Maduro et Trump

Crise majeure au Venezuela : frappes américaines, annonce de la capture de Nicolás Maduro et mobilisation générale à Caracas

Le Venezuela a été plongé, depuis la nuit de vendredi à samedi, dans une crise politique et militaire d’une ampleur inédite, après une série d’explosions à Caracas, suivie de l’annonce par le président américain Donald Trump de la capture du président vénézuélien Nicolás Maduro et de son épouse lors d’une opération militaire américaine.

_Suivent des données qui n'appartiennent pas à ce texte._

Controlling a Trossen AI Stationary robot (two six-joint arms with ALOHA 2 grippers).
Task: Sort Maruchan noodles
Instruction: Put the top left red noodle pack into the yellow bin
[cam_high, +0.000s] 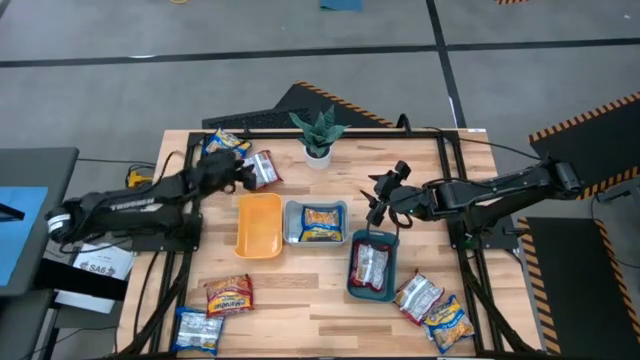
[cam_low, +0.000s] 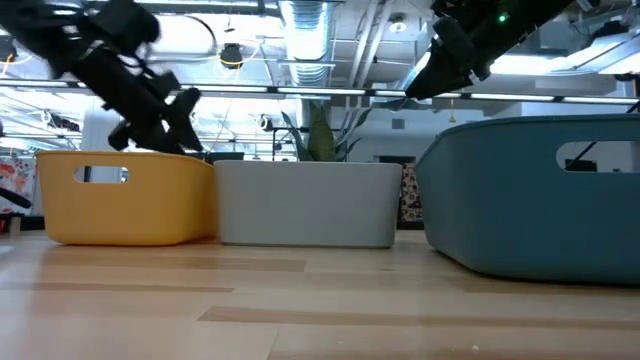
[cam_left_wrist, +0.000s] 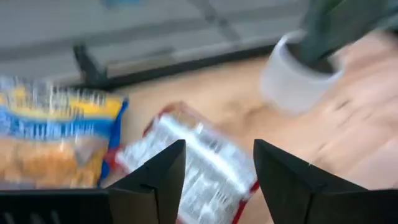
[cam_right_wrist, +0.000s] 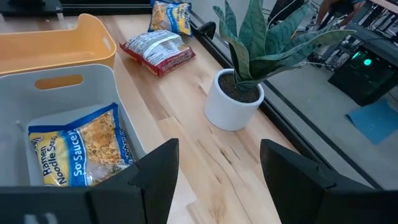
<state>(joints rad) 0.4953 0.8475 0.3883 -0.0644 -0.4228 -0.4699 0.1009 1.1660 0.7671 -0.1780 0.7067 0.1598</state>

Explosions nocturnes et survols militaires

Vers 2 heures du matin à Caracas (6h TU), de violentes explosions ont été entendues dans plusieurs quartiers de la capitale. Des témoins et des journalistes sur place ont rapporté des survols d’hélicoptères et d’aéronefs militaires, ainsi que d’importantes colonnes de fumée noire. Des frappes auraient également touché les États de Miranda, Aragua et La Guaira, selon les autorités vénézuéliennes.

Peu après ces événements, Nicolás Maduro a décrété l’état d’exception et appelé à la « mobilisation générale » face à ce qu’il a qualifié de « très grave agression militaire ».

Trump annonce la capture de Maduro

Quelques heures plus tard, Donald Trump a affirmé, via un message diffusé sur les réseaux sociaux, que les États-Unis avaient mené une opération militaire de grande envergure contre le Venezuela, aboutissant à la capture de Nicolás Maduro et de son épouse, exfiltrés hors du pays par les forces spéciales américaines, en coordination avec des agences fédérales.

Washington n’a toutefois fourni aucune preuve indépendante, ni image officielle, ni confirmation institutionnelle formelle de la Maison-Blanche ou du Pentagone à ce stade, alimentant une incertitude totale sur le sort réel du chef de l’État vénézuélien.

Caracas exige une « preuve de vie »

Face à cette annonce, la vice-présidente Delcy Rodríguez a déclaré ne pas savoir où se trouve Nicolás Maduro et a exigé des États-Unis une « preuve de vie immédiate ». Elle a cependant affirmé que le président avait transmis « des instructions claires » à l’armée pour activer tous les plans de défense intégrale de la nation.

Le ministre de la Défense, le général Vladimir Padrino López, a annoncé le déploiement massif des moyens terrestres, aériens, navals, fluviaux et balistiques, accusant l’armée américaine d’avoir frappé des zones résidentielles.

Condamnations régionales et internationales

La réaction internationale a été immédiate. Le président colombien Gustavo Petro a dénoncé une attaque « aux missiles » contre Caracas et appelé à une réunion urgente de l’OEA et de l’ONU pour statuer sur la légalité internationale de l’opération.

Le Mexique, par la voix de sa présidente Claudia Sheinbaum, a condamné l’intervention militaire américaine, rappelant l’article 2 paragraphe 4 de la Charte des Nations Unies, qui interdit le recours à la force contre l’intégrité territoriale et l’indépendance politique des États.

En France, le leader politique Jean-Luc Mélenchon a vivement critiqué l’opération, accusant les États-Unis de s’emparer du pétrole vénézuélien par la force et dénonçant un retour à une logique de domination fondée sur « la loi du plus fort ».

Un contexte de tensions croissantes

Ces événements surviennent dans un contexte de fortes tensions entre Washington et Caracas, marqué par le déploiement récent de moyens aériens et navals américains dans la mer des Caraïbes. Nicolás Maduro avait d’ailleurs affirmé, lors de ses vœux pour 2026, que le Venezuela renforcerait son développement militaire face aux « doctrines impérialistes ».

À l’heure actuelle, aucune confirmation indépendante n’a permis d’établir avec certitude la capture effective du président vénézuélien. La situation reste extrêmement volatile, faisant craindre une déstabilisation majeure de l’Amérique latine et une remise en cause grave de l’ordre international.